- **Exercise aim**:
Your output must hold every entry exactly as written and none of the pictures.

- **Records for this task**:
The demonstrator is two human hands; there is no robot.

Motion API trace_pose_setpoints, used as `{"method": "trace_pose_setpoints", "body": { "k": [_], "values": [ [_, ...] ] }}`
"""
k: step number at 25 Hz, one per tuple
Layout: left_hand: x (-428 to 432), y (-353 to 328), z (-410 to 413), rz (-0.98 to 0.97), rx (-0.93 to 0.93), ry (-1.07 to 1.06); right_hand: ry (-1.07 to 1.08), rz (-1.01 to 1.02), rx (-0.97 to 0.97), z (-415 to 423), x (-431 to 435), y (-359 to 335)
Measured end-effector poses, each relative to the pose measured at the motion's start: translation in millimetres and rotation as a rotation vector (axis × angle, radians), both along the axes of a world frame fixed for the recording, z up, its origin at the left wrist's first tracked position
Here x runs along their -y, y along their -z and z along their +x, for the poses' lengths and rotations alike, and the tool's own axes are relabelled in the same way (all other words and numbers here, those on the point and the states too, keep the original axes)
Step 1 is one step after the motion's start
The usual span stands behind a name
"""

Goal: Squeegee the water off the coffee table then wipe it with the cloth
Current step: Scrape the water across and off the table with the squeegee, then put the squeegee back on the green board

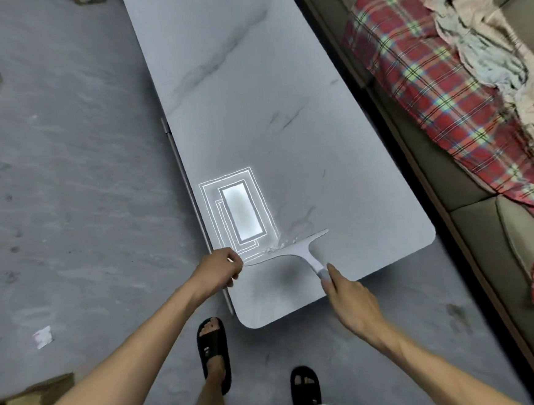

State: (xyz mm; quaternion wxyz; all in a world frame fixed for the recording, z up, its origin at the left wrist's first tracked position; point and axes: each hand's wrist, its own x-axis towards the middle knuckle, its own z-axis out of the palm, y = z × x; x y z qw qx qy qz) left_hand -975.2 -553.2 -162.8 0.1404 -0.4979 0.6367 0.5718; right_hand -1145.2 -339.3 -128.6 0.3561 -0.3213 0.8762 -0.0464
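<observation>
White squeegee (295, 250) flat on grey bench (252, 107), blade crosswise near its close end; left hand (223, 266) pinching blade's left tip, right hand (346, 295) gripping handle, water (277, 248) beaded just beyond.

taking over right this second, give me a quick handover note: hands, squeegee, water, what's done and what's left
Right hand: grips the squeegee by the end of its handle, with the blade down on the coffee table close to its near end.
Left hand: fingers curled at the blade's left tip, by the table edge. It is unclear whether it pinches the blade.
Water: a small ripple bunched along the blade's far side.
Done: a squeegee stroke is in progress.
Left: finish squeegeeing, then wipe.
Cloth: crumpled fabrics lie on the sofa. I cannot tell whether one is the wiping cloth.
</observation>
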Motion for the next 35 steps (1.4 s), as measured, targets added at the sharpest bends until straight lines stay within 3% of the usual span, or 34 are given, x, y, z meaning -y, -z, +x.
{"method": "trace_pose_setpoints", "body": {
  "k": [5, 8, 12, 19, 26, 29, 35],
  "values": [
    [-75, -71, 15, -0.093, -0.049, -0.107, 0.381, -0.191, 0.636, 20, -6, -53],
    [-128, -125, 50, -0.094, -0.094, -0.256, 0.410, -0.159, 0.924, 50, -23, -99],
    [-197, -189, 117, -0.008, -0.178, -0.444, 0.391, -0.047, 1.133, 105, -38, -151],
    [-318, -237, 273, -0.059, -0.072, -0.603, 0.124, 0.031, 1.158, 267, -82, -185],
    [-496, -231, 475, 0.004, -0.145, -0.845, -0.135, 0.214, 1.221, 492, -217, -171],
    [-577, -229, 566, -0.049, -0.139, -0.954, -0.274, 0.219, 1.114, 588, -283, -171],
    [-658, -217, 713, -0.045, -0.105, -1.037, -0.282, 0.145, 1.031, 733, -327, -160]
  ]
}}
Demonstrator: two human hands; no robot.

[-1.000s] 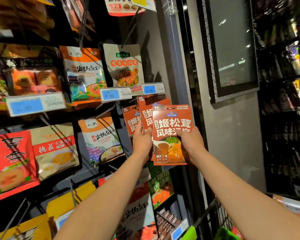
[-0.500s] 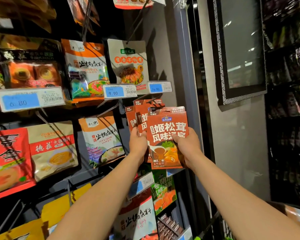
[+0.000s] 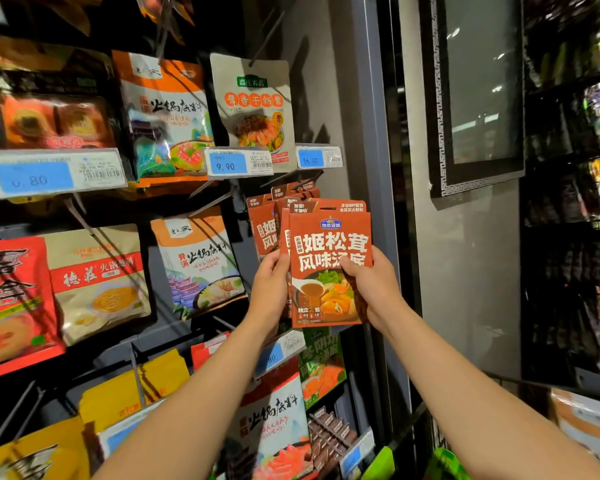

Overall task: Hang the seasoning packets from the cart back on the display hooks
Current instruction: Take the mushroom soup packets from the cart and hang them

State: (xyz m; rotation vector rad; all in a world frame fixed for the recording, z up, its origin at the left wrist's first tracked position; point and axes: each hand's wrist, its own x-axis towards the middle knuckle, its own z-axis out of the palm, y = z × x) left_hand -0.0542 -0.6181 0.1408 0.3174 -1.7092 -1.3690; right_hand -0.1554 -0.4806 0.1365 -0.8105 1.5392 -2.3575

- **Result of the task**:
The demonstrator is two human hands; there is no robot.

Motion API trace_pose_setpoints, used as `{"method": "trace_pose_setpoints", "body": { "k": [_], "values": [ [_, ...] ] }}`
"""
k: step number at 25 Hz, one per tuple
Layout: left_hand: x (-428 to 432), y (-353 to 328), z (-410 to 413), rz (-0.98 to 0.97), rx (-0.93 to 0.93), ry (-1.07 to 1.06); right_hand: ry (-1.07 to 1.08), rz (-1.01 to 1.02), rx (-0.97 to 0.97), z (-415 to 423), x (-431 to 435), y (-359 to 335)
Measured end-effector poses, each relative to the pose measured at the motion's start: translation in millimetres and rotation as a rotation vector (axis × angle, radians), both along the axes of a world frame fixed for the recording, z up, its origin at the left wrist's first tracked position
Here x runs along their -y, y along their -z and z along their +x, for the poses' lengths and rotations alike, and the tool's own axes are relabelled in the same way (all other words and numbers here, those on the point and the states too, keep the original axes)
Step 1 is one step after the motion's start
The usual span stands behind a name
"""

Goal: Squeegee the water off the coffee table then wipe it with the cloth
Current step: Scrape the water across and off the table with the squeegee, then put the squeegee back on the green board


State: (xyz mm; quaternion wxyz; all in a world frame fixed for the recording, z up, its origin at the left wrist's first tracked position; point and axes: each hand's wrist, its own x-axis towards the middle knuckle, its own z-axis out of the palm, y = z × x; x y z qw qx qy qz) left_hand -975.2 -553.2 -162.8 0.1404 -0.4979 0.6367 0.5718; right_hand -1145.2 -339.3 -128.6 0.3561 -0.3213 0.8762 -0.0464
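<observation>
White squeegee (295, 250) flat on grey bench (252, 107), blade crosswise near its close end; left hand (223, 266) pinching blade's left tip, right hand (346, 295) gripping handle, water (277, 248) beaded just beyond.

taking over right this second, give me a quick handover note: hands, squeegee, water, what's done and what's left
Right hand: grips the squeegee by the end of its handle, with the blade down on the coffee table close to its near end.
Left hand: fingers curled at the blade's left tip, by the table edge. It is unclear whether it pinches the blade.
Water: a small ripple bunched along the blade's far side.
Done: a squeegee stroke is in progress.
Left: finish squeegeeing, then wipe.
Cloth: crumpled fabrics lie on the sofa. I cannot tell whether one is the wiping cloth.
</observation>
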Motion for the next 35 steps (1.4 s), as measured, targets added at the sharpest bends until straight lines stay within 3% of the usual span, or 34 are given, x, y, z meaning -y, -z, +x.
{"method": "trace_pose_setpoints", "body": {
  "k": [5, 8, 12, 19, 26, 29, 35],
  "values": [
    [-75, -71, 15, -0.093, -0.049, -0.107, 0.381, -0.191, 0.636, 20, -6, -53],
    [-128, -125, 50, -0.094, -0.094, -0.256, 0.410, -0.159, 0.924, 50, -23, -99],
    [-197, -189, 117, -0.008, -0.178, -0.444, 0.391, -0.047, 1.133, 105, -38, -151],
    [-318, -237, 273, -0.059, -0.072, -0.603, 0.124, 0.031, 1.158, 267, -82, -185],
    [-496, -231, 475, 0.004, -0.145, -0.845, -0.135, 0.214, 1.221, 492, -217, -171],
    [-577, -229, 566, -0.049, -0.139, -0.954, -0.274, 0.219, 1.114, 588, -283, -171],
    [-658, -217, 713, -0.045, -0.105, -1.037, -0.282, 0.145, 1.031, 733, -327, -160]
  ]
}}
Demonstrator: two human hands; no robot.

[-1.000s] 
[-0.500s] 
[+0.000s] 

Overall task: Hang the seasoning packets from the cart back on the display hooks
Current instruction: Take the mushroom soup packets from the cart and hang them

State: (xyz m; rotation vector rad; all in a world frame fixed for the recording, z up, its origin at the left wrist's first tracked position; point and axes: each hand's wrist, its own x-axis towards the middle knuckle, its own z-axis out of the palm, y = z × x) left_hand -0.0542 -0.6181 0.1408 0.3174 -1.7092 -1.3690; right_hand -0.1554 -0.4806 0.1365 -0.8105 1.5392 -2.3575

No more output is required for this exercise.